(Problem statement):
Give again only those lines from the start of the entries through the line holding "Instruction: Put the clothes", leaving them as they are.

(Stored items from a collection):
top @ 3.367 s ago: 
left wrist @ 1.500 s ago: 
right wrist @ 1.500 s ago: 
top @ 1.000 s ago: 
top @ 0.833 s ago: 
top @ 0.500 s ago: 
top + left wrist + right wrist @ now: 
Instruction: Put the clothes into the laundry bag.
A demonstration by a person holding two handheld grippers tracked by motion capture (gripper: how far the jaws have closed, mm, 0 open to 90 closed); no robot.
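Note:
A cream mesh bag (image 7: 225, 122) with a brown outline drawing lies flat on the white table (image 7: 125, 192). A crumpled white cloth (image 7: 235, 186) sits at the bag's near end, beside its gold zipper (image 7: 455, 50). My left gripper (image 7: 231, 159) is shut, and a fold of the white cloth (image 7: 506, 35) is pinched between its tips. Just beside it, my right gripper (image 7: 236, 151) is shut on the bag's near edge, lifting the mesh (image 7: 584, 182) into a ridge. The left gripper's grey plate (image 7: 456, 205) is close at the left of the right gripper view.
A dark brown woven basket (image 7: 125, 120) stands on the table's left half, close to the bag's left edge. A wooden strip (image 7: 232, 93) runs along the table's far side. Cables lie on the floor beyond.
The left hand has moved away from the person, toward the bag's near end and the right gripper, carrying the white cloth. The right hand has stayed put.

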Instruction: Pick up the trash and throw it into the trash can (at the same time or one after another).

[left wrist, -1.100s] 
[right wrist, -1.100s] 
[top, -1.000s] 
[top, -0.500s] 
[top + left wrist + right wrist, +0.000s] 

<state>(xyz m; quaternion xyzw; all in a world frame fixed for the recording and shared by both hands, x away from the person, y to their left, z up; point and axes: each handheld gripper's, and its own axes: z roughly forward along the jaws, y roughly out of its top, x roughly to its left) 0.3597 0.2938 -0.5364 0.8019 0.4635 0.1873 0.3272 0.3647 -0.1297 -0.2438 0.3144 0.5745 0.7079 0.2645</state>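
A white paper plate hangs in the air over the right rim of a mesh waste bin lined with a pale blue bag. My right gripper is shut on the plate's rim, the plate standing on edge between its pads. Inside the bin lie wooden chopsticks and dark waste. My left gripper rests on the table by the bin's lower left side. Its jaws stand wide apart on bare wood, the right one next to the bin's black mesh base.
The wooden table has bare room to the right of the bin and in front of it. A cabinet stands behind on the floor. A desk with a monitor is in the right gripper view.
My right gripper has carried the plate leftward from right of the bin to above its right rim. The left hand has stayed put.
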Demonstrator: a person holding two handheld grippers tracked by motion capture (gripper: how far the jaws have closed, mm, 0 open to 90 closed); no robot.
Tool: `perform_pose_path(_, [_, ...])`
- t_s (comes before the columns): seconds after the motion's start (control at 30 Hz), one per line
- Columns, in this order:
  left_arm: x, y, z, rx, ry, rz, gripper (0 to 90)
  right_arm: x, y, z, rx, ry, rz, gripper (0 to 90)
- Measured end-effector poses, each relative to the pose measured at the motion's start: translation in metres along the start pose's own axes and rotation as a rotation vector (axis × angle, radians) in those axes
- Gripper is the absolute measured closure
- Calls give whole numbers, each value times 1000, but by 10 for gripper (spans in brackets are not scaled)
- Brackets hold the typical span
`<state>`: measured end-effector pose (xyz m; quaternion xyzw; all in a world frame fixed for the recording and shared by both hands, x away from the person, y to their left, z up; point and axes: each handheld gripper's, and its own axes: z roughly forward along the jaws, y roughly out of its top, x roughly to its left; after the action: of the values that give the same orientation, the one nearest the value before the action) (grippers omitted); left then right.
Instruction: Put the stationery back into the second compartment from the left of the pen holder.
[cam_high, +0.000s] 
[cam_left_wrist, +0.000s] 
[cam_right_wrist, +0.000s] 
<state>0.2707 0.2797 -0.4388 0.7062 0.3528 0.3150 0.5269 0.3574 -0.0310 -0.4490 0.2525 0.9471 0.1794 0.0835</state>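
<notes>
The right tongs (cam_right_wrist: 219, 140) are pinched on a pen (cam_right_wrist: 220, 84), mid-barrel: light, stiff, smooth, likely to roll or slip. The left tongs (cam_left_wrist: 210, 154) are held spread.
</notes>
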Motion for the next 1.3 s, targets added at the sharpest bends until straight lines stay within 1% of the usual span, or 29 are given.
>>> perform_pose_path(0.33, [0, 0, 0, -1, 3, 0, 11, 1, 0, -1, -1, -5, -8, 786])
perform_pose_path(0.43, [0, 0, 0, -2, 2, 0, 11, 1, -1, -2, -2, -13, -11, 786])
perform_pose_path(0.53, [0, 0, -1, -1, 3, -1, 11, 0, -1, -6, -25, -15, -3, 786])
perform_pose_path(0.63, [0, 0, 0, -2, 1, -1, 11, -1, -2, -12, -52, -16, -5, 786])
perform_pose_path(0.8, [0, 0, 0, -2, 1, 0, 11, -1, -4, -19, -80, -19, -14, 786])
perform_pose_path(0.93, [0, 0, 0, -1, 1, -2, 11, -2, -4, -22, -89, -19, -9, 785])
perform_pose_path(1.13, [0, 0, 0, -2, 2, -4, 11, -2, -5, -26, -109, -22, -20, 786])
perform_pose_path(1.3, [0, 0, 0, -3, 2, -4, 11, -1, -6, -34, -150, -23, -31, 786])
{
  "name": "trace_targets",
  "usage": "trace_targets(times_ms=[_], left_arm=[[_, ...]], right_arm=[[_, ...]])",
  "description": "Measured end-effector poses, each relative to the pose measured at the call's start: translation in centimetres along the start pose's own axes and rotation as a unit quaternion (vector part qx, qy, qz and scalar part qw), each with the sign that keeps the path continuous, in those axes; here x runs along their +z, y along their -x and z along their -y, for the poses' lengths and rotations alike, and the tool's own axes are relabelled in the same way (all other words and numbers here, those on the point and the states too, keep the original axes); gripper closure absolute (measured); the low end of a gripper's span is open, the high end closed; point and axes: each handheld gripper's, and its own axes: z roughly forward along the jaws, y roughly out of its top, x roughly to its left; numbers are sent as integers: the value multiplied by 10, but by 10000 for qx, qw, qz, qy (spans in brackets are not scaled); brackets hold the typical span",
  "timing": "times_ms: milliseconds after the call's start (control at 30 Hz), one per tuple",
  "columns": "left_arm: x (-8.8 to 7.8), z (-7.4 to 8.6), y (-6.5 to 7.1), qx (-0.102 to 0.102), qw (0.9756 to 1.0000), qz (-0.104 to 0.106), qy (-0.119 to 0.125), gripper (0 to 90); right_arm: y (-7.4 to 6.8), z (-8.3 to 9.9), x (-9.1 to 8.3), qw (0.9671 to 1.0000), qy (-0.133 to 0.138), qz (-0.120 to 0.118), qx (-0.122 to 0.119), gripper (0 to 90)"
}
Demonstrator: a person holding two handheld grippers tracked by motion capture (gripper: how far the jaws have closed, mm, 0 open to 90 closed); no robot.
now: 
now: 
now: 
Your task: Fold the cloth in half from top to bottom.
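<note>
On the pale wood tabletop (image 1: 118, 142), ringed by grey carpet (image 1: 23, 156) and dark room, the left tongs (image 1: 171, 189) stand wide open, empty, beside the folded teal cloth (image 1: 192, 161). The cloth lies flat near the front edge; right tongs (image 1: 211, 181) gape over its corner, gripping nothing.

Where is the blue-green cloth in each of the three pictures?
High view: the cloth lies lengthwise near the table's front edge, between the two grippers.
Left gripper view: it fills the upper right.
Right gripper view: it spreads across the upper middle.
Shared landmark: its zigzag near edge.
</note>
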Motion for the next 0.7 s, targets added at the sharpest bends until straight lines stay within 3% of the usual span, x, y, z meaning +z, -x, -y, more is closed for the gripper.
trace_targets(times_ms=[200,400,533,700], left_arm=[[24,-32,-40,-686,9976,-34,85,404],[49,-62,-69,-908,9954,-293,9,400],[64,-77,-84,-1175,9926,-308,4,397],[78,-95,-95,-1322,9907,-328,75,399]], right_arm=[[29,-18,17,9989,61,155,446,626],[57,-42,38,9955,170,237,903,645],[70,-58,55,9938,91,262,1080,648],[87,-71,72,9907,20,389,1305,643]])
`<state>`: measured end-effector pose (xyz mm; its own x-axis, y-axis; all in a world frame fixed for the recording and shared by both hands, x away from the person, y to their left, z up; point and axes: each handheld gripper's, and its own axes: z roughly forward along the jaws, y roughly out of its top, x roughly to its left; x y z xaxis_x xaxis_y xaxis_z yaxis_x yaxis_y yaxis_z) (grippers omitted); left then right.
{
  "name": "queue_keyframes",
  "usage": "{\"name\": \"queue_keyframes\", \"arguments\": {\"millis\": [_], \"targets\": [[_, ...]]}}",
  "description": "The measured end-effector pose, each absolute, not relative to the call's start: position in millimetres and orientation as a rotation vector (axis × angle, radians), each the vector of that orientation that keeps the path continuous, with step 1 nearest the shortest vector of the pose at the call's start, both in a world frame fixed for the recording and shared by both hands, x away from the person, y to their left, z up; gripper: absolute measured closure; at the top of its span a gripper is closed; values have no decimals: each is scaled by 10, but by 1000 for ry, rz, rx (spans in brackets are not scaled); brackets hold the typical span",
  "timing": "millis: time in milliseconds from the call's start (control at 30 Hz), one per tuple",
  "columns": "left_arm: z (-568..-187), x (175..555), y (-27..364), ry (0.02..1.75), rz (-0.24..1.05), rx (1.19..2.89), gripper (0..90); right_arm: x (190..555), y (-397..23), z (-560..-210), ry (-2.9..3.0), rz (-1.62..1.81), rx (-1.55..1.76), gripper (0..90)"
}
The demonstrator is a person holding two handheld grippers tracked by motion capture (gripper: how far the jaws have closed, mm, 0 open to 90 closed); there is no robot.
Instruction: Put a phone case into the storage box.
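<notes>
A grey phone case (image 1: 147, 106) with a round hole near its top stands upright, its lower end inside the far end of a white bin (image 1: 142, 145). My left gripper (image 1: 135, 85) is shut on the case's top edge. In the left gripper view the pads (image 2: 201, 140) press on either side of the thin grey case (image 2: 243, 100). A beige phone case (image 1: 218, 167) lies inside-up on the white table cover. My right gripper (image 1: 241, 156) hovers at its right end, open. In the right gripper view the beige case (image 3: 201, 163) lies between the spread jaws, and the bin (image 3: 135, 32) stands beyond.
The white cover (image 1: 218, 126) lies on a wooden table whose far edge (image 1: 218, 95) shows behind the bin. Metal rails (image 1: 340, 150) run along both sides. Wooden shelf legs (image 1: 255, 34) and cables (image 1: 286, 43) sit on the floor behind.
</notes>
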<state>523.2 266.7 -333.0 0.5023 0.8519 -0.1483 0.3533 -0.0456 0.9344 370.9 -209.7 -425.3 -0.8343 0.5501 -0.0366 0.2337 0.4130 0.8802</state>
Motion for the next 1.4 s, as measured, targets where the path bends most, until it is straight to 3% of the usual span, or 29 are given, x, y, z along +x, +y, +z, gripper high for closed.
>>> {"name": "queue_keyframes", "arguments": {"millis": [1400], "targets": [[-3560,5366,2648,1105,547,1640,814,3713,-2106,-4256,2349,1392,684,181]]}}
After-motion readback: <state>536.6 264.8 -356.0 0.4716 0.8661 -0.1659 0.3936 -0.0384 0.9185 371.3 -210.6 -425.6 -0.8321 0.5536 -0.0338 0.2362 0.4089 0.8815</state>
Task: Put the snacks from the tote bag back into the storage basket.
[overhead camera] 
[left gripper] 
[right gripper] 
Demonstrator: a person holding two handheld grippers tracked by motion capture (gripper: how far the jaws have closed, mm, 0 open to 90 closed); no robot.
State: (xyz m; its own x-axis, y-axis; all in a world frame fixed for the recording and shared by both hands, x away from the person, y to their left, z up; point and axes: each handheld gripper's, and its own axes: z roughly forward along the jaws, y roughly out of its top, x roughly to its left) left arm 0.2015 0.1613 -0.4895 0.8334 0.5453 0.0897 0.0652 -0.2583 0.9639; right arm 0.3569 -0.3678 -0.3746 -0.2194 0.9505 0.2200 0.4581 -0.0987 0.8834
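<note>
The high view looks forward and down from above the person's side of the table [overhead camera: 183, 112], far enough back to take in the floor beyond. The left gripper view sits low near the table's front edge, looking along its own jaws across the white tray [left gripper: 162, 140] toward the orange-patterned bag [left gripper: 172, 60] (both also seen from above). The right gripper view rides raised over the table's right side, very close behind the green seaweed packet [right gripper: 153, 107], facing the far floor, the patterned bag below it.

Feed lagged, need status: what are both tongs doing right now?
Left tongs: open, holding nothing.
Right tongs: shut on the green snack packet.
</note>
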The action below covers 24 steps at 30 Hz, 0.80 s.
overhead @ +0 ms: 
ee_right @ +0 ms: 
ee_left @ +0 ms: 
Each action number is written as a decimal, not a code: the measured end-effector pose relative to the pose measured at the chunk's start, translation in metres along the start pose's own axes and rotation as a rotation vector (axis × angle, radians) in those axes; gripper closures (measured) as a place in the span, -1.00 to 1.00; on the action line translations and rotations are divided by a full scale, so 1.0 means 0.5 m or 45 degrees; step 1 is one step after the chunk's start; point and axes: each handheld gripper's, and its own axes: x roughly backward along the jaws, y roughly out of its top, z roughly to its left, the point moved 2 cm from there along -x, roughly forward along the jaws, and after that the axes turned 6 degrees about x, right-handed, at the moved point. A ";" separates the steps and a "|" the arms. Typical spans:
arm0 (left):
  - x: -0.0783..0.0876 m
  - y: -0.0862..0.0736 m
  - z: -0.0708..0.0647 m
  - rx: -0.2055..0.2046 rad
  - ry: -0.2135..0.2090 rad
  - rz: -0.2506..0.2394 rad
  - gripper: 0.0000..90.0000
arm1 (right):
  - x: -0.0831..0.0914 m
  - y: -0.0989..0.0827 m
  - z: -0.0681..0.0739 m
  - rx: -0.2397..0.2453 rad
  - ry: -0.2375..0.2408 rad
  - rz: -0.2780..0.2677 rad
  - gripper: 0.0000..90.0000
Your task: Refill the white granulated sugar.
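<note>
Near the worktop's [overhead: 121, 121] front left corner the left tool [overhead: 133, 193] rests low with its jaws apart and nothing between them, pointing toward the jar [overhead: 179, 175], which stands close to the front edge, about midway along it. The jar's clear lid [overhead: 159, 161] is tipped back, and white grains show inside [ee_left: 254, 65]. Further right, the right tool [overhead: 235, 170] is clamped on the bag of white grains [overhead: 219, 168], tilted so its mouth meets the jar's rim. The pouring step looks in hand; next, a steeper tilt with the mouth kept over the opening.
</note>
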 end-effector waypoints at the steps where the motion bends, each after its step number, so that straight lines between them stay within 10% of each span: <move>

(Answer to the exercise):
top @ 3.367 s ago: 
left wrist @ 1.500 s ago: 
right wrist @ 1.500 s ago: 
top @ 1.000 s ago: 
top @ 0.833 s ago: 
top @ 0.500 s ago: 
top + left wrist + right wrist @ now: 
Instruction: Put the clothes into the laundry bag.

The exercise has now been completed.